Foi o Diogo que tomou a iniciativa de falar com a Inês. Ela já não conseguia ver nele o Sapo ou o Borbulhas. Tinha tomado mesmo uma decisão temerária. As amigas que a desculpassem, mas nenhum rapaz a fizera sentir-se tão assim. Queria dizer-lhe isso, mas ele antecipou-se.
- O Rui já me disse. Fiz papel de palhaço. Estava a achar sorte a mais. A rapariga dos meus sonhos, com um rapaz como eu? Onde é que eu estava com a cabeça. Estas coisas só acontecem em filmes. Ou em contos de qualidade duvidosa. Não quero falar mais contigo. – disse ele, virando depois as costas à Inês e afastando-se num passo decidido.

- E agora, a que é que vamos apostar? – perguntou a Maria. Havia novamente uma grande quantidade de cervejas pelo chão do seu quarto e a música aos altos berros. A Inês não conseguira, sequer, tocar numa cerveja. 

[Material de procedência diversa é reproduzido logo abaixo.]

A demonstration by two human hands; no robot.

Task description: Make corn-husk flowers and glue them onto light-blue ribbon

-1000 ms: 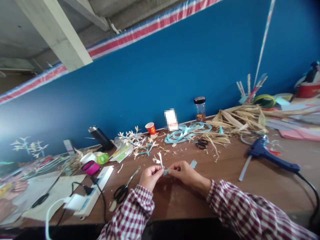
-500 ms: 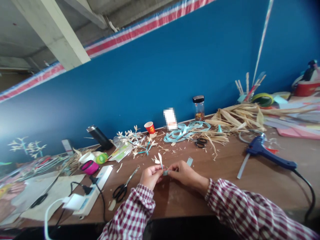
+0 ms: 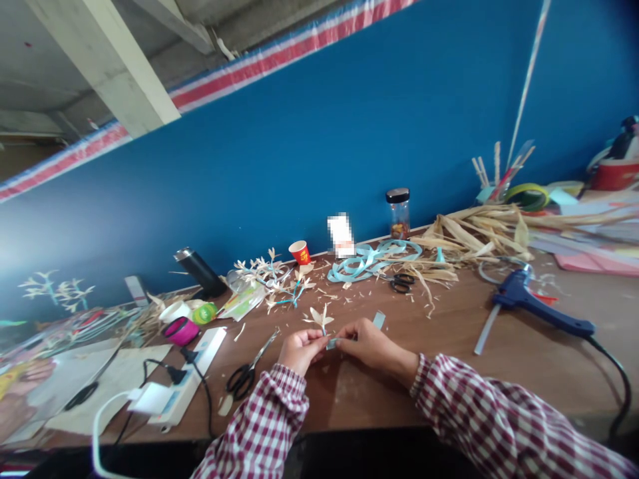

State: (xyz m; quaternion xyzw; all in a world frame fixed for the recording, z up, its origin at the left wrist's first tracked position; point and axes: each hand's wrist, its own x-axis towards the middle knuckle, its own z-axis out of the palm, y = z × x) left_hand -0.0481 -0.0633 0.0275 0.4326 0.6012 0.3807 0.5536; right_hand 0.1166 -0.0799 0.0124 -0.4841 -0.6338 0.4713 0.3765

- O que estamos a fazer? – perguntou ela.
A Ana olhou para a amiga. Tinha o olhar vidrado. Tinha estado a fumar coisas estranhas com a Maria. A Inês não quisera tomar parte daquilo. 
- Estamos a divertir-nos. Que mais importa na vida? – perguntou a Maria. 
A Inês levantou-se e pegou na bolsa. 
- O que mais importa na vida? Para começar, a coisa que mais importa na vida é viver. – e bateu com a porta, saindo sem rumo pela cidade. Consultou o relógio. Sentia um vazio enorme por dentro e um arrepio de frio. Estaria, talvez, a ficar com gripe. Mas não seria por isso que não ficaria na rua. Passou por alguém conhecido. Um sem-abrigo que conhecera no primeiro dia em que saíra com o Diogo. Ele notara a tristeza dela e oferecera-lhe um sorriso. Quem não quase nada, oferece o pouco que lhe resta, pensou a Inês. Pouco tempo depois, eles começaram a aparecer. Cinco pessoas puseram-se em fila, entre eles um homem bem vestido mas com o olhar despido de esperança. Trazia uma menina pela mão. A Inês cumprimentou-os e pôs-se no fim da fila. 
A carrinha branca apareceu pouco tempo depois. Quando o Diogo saiu dela, esboçou para a Inês um sorriso. O primeiro de muitos.